Task
Pictures are to be left out. Return exactly the lines below from the one with "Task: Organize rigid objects" up to and including the one with "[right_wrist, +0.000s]".

Dataset content
-- Opening Marker --
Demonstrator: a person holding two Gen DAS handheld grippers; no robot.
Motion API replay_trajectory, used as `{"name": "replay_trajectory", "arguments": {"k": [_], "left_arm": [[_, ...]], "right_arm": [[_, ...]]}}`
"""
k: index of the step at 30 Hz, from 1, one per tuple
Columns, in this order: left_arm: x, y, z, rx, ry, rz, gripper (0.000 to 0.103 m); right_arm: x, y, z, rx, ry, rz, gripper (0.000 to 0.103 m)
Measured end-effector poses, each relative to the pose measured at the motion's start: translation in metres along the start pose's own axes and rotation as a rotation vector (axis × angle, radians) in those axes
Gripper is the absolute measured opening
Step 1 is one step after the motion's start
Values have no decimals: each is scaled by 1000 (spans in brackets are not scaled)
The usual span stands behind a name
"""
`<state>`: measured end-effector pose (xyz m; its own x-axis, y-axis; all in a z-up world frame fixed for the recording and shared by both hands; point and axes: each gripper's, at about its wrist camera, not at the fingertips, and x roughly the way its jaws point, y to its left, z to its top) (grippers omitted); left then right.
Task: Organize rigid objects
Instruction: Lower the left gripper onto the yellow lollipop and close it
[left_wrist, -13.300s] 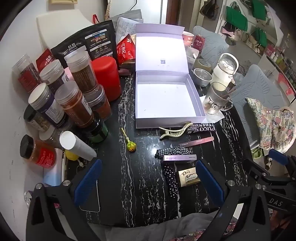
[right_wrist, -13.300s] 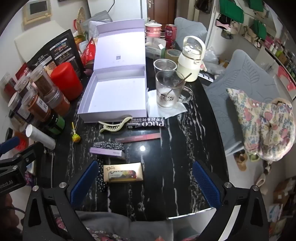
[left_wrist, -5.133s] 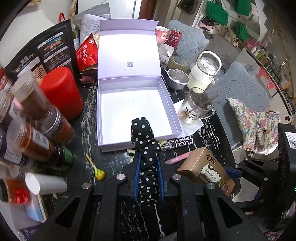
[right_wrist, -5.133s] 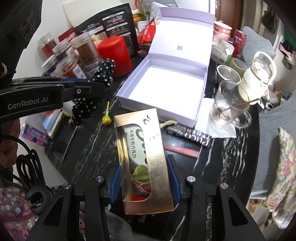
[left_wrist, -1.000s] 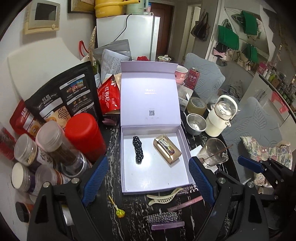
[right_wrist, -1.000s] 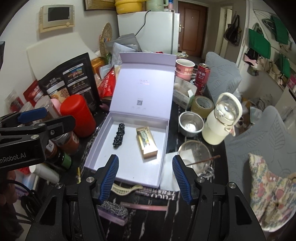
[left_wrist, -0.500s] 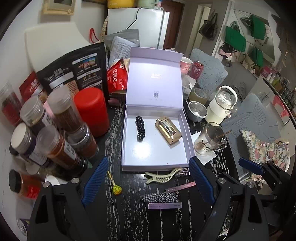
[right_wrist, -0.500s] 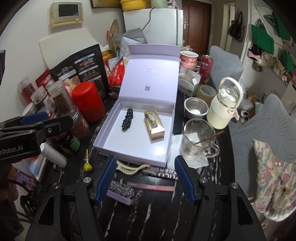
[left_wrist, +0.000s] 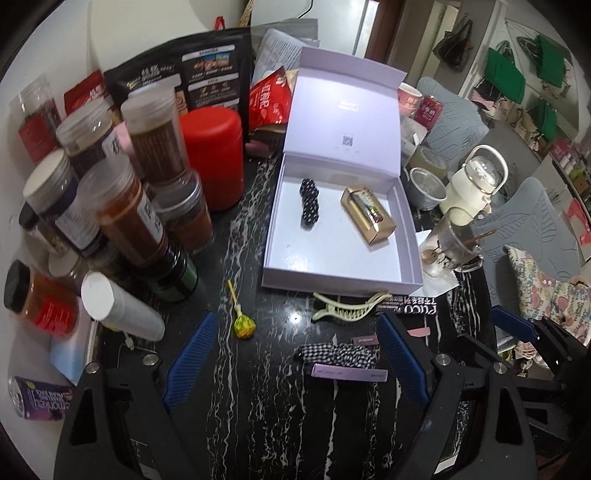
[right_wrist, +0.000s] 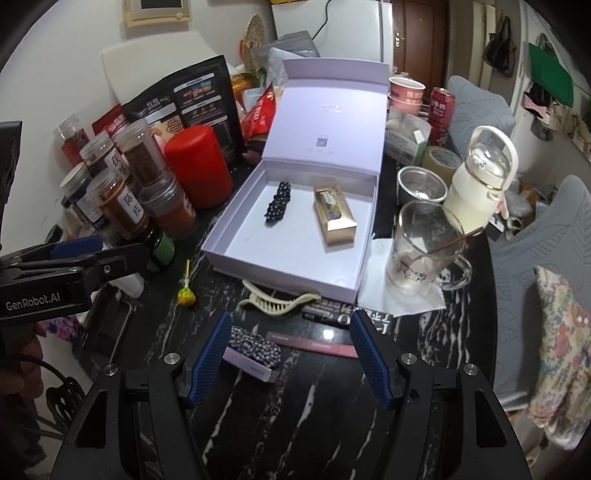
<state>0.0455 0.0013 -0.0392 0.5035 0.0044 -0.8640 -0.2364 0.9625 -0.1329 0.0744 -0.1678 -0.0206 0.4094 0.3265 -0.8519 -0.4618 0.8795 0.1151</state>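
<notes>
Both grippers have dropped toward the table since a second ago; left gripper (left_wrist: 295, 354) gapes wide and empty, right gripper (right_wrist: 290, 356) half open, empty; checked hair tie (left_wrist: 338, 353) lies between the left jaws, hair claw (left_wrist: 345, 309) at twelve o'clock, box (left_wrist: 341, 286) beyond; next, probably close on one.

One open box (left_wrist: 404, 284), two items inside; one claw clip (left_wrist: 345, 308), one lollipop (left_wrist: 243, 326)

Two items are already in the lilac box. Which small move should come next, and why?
Probably lower the open left gripper onto the checked hair tie lying between its fingers. It sits outside the lilac box, which holds only the dotted hair tie and gold box.
</notes>
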Motion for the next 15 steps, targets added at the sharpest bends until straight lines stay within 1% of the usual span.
{"name": "replay_trajectory", "arguments": {"k": [7, 10, 13, 14, 15], "left_arm": [[32, 17, -16, -22, 62, 17, 89], [46, 24, -21, -21, 92, 14, 89], [57, 29, -26, -16, 104, 20, 89], [60, 31, -27, -17, 107, 17, 88], [68, 34, -29, -17, 119, 12, 85]], "right_arm": [[21, -1, -15, 18, 42, 29, 67], [33, -2, -23, 40, 64, 32, 67], [45, -3, -31, 77, 87, 42, 67], [49, -3, -33, 86, 94, 45, 67], [53, -3, -36, 95, 98, 45, 67]]}}
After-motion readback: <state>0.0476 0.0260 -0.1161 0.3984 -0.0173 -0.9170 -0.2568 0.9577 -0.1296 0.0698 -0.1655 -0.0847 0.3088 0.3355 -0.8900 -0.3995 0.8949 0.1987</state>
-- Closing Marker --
Completed task
Task: Organize rigid objects
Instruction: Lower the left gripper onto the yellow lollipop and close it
[left_wrist, -13.300s] 
[right_wrist, -13.300s] 
[left_wrist, -5.133s] 
[right_wrist, -5.133s] 
[left_wrist, -1.000s] 
[right_wrist, -1.000s] 
[left_wrist, -0.500s] 
[right_wrist, -0.500s] 
[left_wrist, +0.000s] 
[right_wrist, +0.000s] 

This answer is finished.